8 Words to #ReimagineSCRIPTURE...
Scot McKnight
I have been teaching Bible for forty years. I love to read the Bible, study the Bible, teach the Bible, and write about the Bible.
My favorite chapter in the Bible, at least when it comes to what the Bible says about the Bible, is Psalm 119. In almost every “letter” or paragraph in Psalm 119 – the longest chapter in the Bible – eight different words are used for what we would call the Bible. For the author of that psalm the words pointed to God’s revelation or communication to God’s people, Israel and Judah.
Photo by Hannah Busing on Unsplash
These are the eight words, but the eight words in Psalm 119 are not the most popular words used for the Bible in most discussions today. Instead of these eight words we hear more often of words like revelation, inspiration, inerrancy, and infallibility. Such words attempt to tell us what the Bible is.
But the psalmist experiences God’s revelation not so much for what it is but for what it does to the one who listens to it, who trusts it, and who does it. These eight experiencing words are that God’s communication:
Instructs us (torah) (25x)
Decides and rules for us (mishpat)(23x)
Declares to us (edot)(23x)
Determines for us (pequdim)(21x)
Prescribes for us (chuqqim)(21x)
Orders for us (mitzvot)(21x)
Promises to us (imrah)(18x)
Speaks to us (debar)(6x)
And an extra: It shows the way for us (derek)(2x)
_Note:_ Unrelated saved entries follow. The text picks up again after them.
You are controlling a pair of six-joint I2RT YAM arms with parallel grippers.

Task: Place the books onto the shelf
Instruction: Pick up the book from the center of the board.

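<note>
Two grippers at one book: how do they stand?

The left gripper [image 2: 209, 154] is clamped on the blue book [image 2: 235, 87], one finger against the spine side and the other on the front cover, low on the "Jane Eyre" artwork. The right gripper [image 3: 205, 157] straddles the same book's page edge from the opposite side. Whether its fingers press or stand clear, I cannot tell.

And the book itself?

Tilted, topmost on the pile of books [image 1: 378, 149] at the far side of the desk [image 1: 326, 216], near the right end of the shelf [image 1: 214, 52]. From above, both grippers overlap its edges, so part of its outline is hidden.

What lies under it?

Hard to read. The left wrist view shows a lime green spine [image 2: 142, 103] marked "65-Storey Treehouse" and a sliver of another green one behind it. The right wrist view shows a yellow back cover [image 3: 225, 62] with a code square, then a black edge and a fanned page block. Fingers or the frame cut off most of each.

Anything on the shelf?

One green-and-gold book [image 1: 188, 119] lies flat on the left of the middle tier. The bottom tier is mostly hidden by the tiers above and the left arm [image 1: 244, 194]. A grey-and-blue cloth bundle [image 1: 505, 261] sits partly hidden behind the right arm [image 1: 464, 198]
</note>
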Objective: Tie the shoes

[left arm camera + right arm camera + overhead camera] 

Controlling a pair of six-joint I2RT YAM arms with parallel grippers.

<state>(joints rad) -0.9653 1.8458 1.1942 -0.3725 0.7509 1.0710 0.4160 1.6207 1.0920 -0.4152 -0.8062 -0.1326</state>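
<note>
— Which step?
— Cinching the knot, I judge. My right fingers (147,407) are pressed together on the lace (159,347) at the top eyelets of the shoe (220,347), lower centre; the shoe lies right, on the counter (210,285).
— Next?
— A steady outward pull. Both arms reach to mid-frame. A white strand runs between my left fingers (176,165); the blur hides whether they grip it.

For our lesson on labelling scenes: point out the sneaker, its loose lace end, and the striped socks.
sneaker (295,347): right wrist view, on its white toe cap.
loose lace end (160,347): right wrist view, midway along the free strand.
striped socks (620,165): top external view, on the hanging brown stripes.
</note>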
These are the words of someone who has spent hours and hours pondering God’s communication, but not just pondering — also attempting to do and then learning to do what God says. These are words of wisdom by one who knows what happens to the person who reads the Bible over and over.
Because God speaks to us through the Bible we can see the Bible as an agent God uses to communicate with us. In these scriptures God instructs and rules and determines and prescribes and orders and promises and shows the way for us. The Bible is a gift to us and is for us.
Pick up and read is our encouraging word today.
This is why I am engaged in a four year project called the Everyday Bible Study, four of which are available. James & Galatians, Acts of the Apostles, Philippians with 1 & 2 Thessalonians, and just this week, the Gospel of John. Luke is at the publisher and I’m within a few days of sending off Romans to Becky Castle Miller, who writes the questions for the series (and adds commas and edits and makes suggestions). Her questions help the study guides immensely.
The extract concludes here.